▶ _INFORMATION SUPPLIED_:
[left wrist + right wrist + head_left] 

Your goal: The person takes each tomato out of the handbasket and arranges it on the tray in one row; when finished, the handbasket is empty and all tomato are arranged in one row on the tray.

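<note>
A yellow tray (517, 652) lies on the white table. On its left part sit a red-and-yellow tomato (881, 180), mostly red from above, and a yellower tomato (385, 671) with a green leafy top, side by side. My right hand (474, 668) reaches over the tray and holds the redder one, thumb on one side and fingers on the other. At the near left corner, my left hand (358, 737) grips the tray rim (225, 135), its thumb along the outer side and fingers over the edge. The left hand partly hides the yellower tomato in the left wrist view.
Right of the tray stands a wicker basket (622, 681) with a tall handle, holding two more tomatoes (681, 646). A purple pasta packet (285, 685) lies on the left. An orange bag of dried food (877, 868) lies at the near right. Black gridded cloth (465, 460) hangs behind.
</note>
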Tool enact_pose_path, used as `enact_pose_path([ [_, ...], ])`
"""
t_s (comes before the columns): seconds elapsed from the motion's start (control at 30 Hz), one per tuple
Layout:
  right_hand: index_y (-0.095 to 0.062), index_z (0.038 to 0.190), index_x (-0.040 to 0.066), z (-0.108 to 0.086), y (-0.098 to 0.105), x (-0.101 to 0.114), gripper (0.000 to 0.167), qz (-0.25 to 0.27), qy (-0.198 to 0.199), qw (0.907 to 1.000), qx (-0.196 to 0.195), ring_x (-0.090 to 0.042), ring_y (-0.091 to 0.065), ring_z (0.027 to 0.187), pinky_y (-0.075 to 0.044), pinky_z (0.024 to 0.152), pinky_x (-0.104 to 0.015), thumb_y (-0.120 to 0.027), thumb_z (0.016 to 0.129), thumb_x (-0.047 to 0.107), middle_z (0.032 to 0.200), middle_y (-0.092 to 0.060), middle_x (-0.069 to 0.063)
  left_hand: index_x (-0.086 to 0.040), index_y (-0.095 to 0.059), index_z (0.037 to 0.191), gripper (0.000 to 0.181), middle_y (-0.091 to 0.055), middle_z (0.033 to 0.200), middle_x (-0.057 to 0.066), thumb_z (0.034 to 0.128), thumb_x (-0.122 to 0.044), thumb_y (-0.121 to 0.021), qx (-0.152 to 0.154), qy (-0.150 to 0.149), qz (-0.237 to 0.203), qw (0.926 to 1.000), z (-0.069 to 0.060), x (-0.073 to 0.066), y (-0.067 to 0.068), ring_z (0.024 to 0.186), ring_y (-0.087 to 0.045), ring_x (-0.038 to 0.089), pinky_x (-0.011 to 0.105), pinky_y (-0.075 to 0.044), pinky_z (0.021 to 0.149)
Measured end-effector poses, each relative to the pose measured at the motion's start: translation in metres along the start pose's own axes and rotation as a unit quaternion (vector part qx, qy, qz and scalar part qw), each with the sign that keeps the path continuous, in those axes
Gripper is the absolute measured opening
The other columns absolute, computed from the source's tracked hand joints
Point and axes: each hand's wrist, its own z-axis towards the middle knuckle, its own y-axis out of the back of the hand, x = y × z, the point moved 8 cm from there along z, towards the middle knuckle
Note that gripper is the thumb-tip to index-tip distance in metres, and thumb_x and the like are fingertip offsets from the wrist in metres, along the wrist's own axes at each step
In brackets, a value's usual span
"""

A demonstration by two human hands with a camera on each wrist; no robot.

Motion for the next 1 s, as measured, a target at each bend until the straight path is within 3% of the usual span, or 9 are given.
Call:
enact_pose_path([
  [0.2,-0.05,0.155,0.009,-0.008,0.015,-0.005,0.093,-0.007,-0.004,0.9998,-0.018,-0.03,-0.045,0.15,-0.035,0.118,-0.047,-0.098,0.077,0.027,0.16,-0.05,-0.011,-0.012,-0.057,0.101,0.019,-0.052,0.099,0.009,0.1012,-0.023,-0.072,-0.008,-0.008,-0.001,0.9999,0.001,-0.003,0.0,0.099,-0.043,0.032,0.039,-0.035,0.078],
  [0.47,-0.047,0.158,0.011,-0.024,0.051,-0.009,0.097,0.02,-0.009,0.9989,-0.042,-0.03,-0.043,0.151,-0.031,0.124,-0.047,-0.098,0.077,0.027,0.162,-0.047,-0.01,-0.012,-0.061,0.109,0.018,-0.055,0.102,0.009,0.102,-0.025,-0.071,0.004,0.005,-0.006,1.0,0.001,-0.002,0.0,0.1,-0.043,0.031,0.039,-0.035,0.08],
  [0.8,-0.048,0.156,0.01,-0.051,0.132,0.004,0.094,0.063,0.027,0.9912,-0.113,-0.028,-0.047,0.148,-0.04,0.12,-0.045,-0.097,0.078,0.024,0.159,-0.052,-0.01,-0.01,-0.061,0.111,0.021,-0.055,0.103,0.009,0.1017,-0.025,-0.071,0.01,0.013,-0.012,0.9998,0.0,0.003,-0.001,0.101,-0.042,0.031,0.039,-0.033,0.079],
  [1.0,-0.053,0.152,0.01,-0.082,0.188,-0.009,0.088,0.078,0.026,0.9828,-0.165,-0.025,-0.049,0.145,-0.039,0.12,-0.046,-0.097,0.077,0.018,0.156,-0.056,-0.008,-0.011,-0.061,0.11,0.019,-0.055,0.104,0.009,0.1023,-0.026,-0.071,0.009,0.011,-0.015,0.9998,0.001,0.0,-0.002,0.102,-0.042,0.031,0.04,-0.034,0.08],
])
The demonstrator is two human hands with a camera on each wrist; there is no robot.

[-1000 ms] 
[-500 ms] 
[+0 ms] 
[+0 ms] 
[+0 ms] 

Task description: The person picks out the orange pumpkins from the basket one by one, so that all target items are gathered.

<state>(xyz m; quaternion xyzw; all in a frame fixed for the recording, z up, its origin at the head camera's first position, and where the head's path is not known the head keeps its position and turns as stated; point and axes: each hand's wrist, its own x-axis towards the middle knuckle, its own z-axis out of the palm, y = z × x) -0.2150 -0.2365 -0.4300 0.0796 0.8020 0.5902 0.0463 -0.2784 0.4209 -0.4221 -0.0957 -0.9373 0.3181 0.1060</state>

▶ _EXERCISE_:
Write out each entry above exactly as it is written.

▶ _SOLUTION TO THE EXERCISE_:
[left wrist + right wrist + head_left] 

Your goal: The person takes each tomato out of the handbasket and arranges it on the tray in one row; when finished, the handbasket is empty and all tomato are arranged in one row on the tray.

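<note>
A yellow tray (517, 652) lies on the white table. On its left part sit a red-and-yellow tomato (881, 180), mostly red from above, and a yellower tomato (385, 671) with a green leafy top, side by side. My right hand (474, 668) reaches over the tray and holds the redder one, thumb on one side and fingers on the other. At the near left corner, my left hand (358, 737) grips the tray rim (225, 135), its thumb along the outer side and fingers over the edge. The left hand partly hides the yellower tomato in the left wrist view.
Right of the tray stands a wicker basket (622, 681) with a tall handle, holding two more tomatoes (681, 646). A purple pasta packet (285, 685) lies on the left. An orange bag of dried food (877, 868) lies at the near right. Black gridded cloth (465, 460) hangs behind.
</note>
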Tool enact_pose_path, used as `enact_pose_path([ [_, ...], ])`
"""
t_s (comes before the columns): seconds elapsed from the motion's start (control at 30 Hz), one per tuple
Layout:
  right_hand: index_y (-0.095 to 0.062), index_z (0.038 to 0.190), index_x (-0.040 to 0.066), z (-0.108 to 0.086), y (-0.098 to 0.105), x (-0.101 to 0.114), gripper (0.000 to 0.167), qz (-0.25 to 0.27), qy (-0.198 to 0.199), qw (0.907 to 1.000), qx (-0.196 to 0.195), ring_x (-0.090 to 0.042), ring_y (-0.091 to 0.065), ring_z (0.027 to 0.187), pinky_y (-0.075 to 0.044), pinky_z (0.024 to 0.152), pinky_x (-0.104 to 0.015), thumb_y (-0.120 to 0.027), thumb_z (0.016 to 0.129), thumb_x (-0.047 to 0.107), middle_z (0.032 to 0.200), middle_y (-0.092 to 0.060), middle_x (-0.069 to 0.063)
  left_hand: index_x (-0.086 to 0.040), index_y (-0.095 to 0.059), index_z (0.037 to 0.191), gripper (0.000 to 0.181), middle_y (-0.091 to 0.055), middle_z (0.033 to 0.200), middle_x (-0.057 to 0.066), thumb_z (0.034 to 0.128), thumb_x (-0.122 to 0.044), thumb_y (-0.121 to 0.021), qx (-0.152 to 0.154), qy (-0.150 to 0.149), qz (-0.237 to 0.203), qw (0.926 to 1.000), z (-0.069 to 0.060), x (-0.073 to 0.066), y (-0.067 to 0.068), ring_z (0.024 to 0.186), ring_y (-0.087 to 0.045), ring_x (-0.038 to 0.089), pinky_x (-0.011 to 0.105), pinky_y (-0.075 to 0.044), pinky_z (0.021 to 0.149)
Measured end-effector poses, each relative to the pose measured at the motion's start: translation in metres along the start pose's own axes and rotation as a unit quaternion (vector part qx, qy, qz and scalar part qw), each with the sign that keeps the path continuous, in those axes
Gripper is the absolute measured opening
The other columns absolute, computed from the source's tracked hand joints
Point and axes: each hand's wrist, its own z-axis towards the middle knuckle, its own y-axis out of the back of the hand, x = y × z, the point moved 8 cm from there along z, towards the middle knuckle
Note that gripper is the thumb-tip to index-tip distance in metres, and thumb_x and the like are fingertip offsets from the wrist in metres, along the wrist's own axes at each step
In brackets, a value's usual span
"""

A demonstration by two human hands with a camera on each wrist; no robot.

Motion for the next 1 s, as measured, a target at each bend until the straight path is within 3% of the usual span, or 9 are given.
Call:
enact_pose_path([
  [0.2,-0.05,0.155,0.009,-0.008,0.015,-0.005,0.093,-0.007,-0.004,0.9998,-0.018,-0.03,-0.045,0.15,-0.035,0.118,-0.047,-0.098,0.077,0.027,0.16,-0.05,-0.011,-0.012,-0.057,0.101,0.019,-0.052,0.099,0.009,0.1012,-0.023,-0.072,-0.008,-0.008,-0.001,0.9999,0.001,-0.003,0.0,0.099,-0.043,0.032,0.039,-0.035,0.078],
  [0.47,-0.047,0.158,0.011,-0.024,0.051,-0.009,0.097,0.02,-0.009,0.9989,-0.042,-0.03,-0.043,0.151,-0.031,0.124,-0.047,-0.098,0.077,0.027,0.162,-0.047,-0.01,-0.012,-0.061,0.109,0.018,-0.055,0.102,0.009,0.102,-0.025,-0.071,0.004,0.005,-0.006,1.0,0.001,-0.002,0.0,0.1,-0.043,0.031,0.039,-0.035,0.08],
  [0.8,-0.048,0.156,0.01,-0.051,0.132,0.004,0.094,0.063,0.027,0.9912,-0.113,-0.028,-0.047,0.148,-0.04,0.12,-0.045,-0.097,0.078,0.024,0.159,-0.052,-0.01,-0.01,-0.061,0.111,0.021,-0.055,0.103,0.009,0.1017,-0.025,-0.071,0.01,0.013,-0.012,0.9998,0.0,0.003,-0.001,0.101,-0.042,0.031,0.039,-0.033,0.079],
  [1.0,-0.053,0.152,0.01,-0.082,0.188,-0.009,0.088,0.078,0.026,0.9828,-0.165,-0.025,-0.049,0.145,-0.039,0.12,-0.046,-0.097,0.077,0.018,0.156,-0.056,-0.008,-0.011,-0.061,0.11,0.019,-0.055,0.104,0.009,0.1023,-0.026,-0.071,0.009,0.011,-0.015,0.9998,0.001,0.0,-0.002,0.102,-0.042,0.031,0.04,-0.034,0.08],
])
The demonstrator is two human hands with a camera on each wrist; there is no robot.

[-1000 ms] 
[-500 ms] 
[+0 ms] 
[+0 ms] 
[+0 ms] 

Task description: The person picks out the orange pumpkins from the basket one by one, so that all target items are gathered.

<state>(xyz m; quaternion xyzw; all in a frame fixed for the recording, z up, its origin at the head camera's first position, and where the head's path is not known the head keeps its position and turns as stated; point and axes: each hand's wrist, its own x-axis towards the middle knuckle, its own z-axis out of the palm, y = z × x) -0.2150 -0.2365 -0.4300 0.0796 0.8020 0.5902 0.0463 -0.2784 0.4209 -0.4221 -0.0957 -0.9373 0.3181 0.1060</state>

No more output is needed here.